§ **DATA**:
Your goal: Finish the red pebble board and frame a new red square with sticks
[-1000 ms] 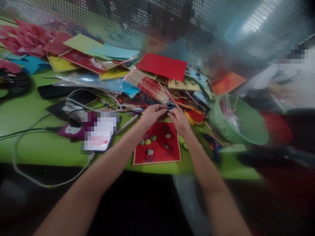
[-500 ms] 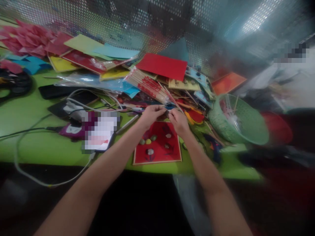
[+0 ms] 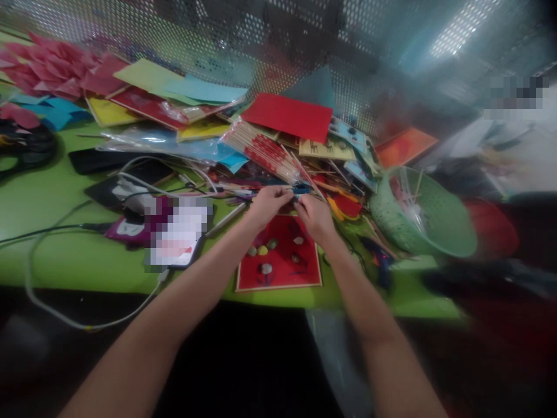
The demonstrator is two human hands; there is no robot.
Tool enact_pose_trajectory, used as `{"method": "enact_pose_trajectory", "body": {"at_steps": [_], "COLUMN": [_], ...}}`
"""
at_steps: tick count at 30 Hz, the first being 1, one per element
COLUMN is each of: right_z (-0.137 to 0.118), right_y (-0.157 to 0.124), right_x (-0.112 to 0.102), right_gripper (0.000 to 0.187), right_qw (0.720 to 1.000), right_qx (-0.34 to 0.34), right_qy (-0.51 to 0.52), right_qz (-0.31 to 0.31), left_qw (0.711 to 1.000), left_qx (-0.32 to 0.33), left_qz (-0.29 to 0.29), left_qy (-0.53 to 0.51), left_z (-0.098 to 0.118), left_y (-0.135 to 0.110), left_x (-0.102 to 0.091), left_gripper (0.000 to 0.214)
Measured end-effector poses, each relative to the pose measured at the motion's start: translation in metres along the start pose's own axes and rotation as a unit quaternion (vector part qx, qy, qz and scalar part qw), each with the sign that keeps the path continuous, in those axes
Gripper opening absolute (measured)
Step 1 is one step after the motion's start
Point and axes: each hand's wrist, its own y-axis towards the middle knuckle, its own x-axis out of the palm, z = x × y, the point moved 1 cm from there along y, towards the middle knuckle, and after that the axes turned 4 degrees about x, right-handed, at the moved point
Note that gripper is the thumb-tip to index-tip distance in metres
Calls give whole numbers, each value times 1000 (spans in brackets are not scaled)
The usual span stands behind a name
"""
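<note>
My left hand [image 3: 270, 204] and my right hand [image 3: 316, 215] meet fingertip to fingertip just above the top edge of a red square board [image 3: 278, 276]. Both are closed in a pinch. A small bluish bit shows between the fingertips, too tiny and blurred to name. Flat on the green table, the board has a pale stick border and several pebbles glued or laid on it, including a yellow pebble [image 3: 262, 250] and a white pebble [image 3: 266, 268], with dark drawn strokes around some. My wrists hide parts of its upper corners.
A phone [image 3: 179, 235] with a white cable lies left of my left forearm, beside a purple power strip [image 3: 130, 226]. Behind my hands is a heap of coloured paper, a bundle of sticks [image 3: 263, 152] and crafts. A green basket [image 3: 448, 226] stands at the right.
The fingertips have shifted very slightly, and a lighter blue bit now shows between them. Both arms and the board stay nearly in place.
</note>
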Motion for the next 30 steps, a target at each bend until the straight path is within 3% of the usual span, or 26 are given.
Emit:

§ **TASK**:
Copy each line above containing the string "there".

§ **TASK ANSWER**:
The demonstrator is two human hands; there is no robot.
Point and axes: each hand's wrist, its own y-axis towards the middle knuckle, its own x-axis out of the palm, z = x × y, the point moved 1 cm from there along y, towards the middle knuckle, and after that the axes turned 4 degrees about x, right-handed, at the moved point

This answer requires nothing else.